= Fuel taxes in Australia =

Taxing modality in Australia

The main fuel tax in Australia is an excise tax, to which goods and services tax (GST) is added. Both taxes are levied by the federal government. In Australia the GST (currently 10%) is applied on top of the fuel excise tax. In some cases, businesses may be entitled to exemptions or rebates for fuel excise tax, including tax credits and certain excise-free fuel sources.

The "double dipping" (GST imposed on the excise tax) was fully compensated for by lowering the excise at the time the GST was introduced in 2001. While the excise stopped being indexed for inflation in 2001, indexation was reintroduced in 2014.

The tax collected is added to general revenue. From 1 April 2022 to 1 October 2022, the fuel excise was lowered or cut by 50% by the federal budget 2022 to 22.1c per litre for all fuels.

==Excise tax rates==
The excise tax on commonly used fuels in Australia as of 2 February 2026:
- $0.526 per litre (reduced to $0.206 per litre between April and June 2026) on unleaded petrol fuel (including standard, blended (E10) and premium grades)
- $0.526 per litre (reduced to $0.206 per litre between April and June 2026) on diesel fuel (ultra-low sulphur/conventional)
- $0.172 per litre (reduced to $0.067 per litre between April and June 2026) on liquified petroleum gas used as fuel (autogas or LPG as it is commonly known in Australia).
- $0.172 per litre (reduced to $0.068 per litre between April and June 2026) on ethanol fuel for use as fuel in an internal combustion engine (which can be reduced/removed with grants)
- $0.175 per litre (reduced to $0.69 per litre between April and June 2026) on biodiesel (which can be reduced/removed with grants)

Petrol and kerosene for use as fuel in an aircraft is taxed at $0.03556 per litre.

In addition all fuels are subject to 10% GST.

The federal government increased the fuel excise tax with effect from 10 November 2014 by restoring CPI indexation to the tax every six months, on 1 February and 1 August. From that date the fuel excise tax increased to 38.6 cents per litre.

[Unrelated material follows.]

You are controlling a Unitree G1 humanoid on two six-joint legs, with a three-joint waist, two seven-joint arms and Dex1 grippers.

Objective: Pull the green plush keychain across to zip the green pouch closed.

There are also a number of various grants and incentive schemes involving tax credits and rebates that generally apply to businesses or industries that rely heavily on the use of fuels, such as transport and aviation. There are also rebates that encourage the production and importation of clean fuels.

== History ==
The Commonwealth introduced a twice yearly indexation for consumer price index of fuel excise taxes in 1983. In 2001, the Howard government adjusted the excise rates because of the introduction of the GST and stopped the automatic indexation of the fuel excise tax.

The second phase of the Australian Fuel Tax Credits Scheme came into effect on 1 July 2008. Under these changes, all off-road business use of fuel became eligible for subsidies. The changes benefited businesses that do not run large vehicle fleets but consume large amounts of fuel in business processes (such as mining, manufacturing, construction, plant operations) became eligible for a fuel tax credit.

The indexation of the fuel excise tax was reintroduced by the Abbott government from 10 November 2014, with indexation being effected twice a year, on 1 February and 1 August.

===State fuel taxes===
States no longer apply any fuel taxes. Several states used to levy fuel franchise fees until 1997, when the High Court of Australia ruled in Ha v New South Wales that a licence fee based on the value of tobacco was unconstitutional, as it was an excise tax that only the Commonwealth can levy. The ruling brought into doubt the revenues of the states, and the states removed their fuel taxes. In consequence, the federal government introduced a fuel excise tax and gave the revenue to the states.

Queensland used to provide an 8.354c/L subsidy on most fuels sold in the state, including on unleaded, blended unleaded, LPG and ethanol. The subsidy reflected the lower franchise fee Queensland charged compared to other states prior to 1997. This was usually reflected by an 8.354c/L price difference at the pump, as the subsidy was paid directly to retailers. The subsidy was removed from 1 July 2009.